• What you need to do:
Word for word, repeat the data; no picture should appear in the result.
****************
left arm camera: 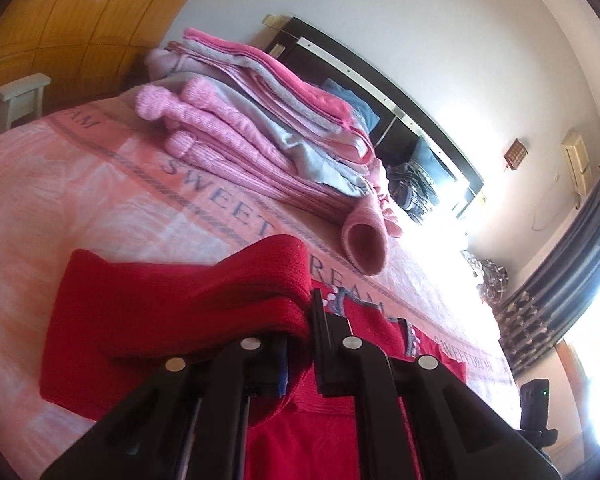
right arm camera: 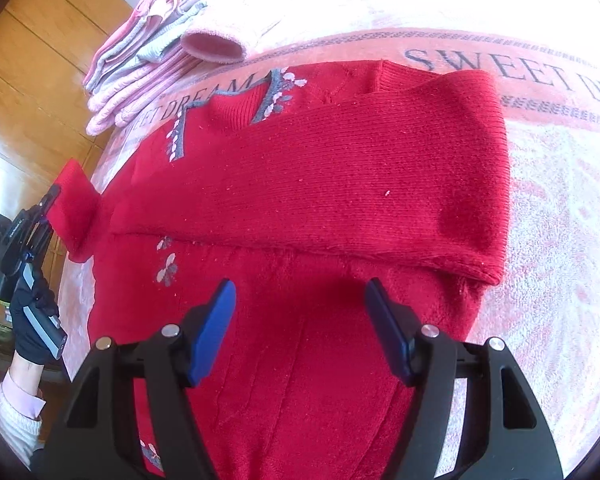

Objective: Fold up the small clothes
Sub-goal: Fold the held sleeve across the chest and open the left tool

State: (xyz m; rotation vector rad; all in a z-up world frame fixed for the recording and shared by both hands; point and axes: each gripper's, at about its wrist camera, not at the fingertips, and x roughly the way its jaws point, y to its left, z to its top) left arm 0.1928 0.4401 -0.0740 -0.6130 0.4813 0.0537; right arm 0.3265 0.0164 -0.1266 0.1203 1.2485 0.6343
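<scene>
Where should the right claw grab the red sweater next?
Probably the folded edge of the red sweater, coming from its right side: that thick doubled edge lies exposed on the blanket. The right claw hangs open above the body.

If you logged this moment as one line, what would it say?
left gripper: shut on red sweater sleeve | right gripper: open above sweater | folded pink pile behind

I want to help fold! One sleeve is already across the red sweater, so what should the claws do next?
Probably the left claw, shut on the other sleeve, should carry it across the red sweater, because that sleeve hangs off its side unfolded. The right claw hovers open.
</scene>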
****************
• Reply:
left arm camera: 
right arm camera: 

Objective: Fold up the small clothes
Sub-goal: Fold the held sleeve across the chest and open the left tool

State: (xyz m; rotation vector rad; all in a z-up world frame fixed for the recording and shared by both hands; point and axes: each gripper's, at about its wrist camera, not at the fingertips, and x roughly the way its jaws point, y to its left, z to its top) left arm 0.1928 0.4401 -0.0740 -0.6130 0.4813 0.0537; right arm 0.3265 0.0164 -0.1266 0.1203 1.2485 0.6343
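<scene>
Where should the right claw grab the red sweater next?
Probably the folded edge of the red sweater, coming from its right side: that thick doubled edge lies exposed on the blanket. The right claw hangs open above the body.

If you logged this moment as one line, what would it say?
left gripper: shut on red sweater sleeve | right gripper: open above sweater | folded pink pile behind

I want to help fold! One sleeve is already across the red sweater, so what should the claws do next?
Probably the left claw, shut on the other sleeve, should carry it across the red sweater, because that sleeve hangs off its side unfolded. The right claw hovers open.
</scene>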

The answer has been given in full.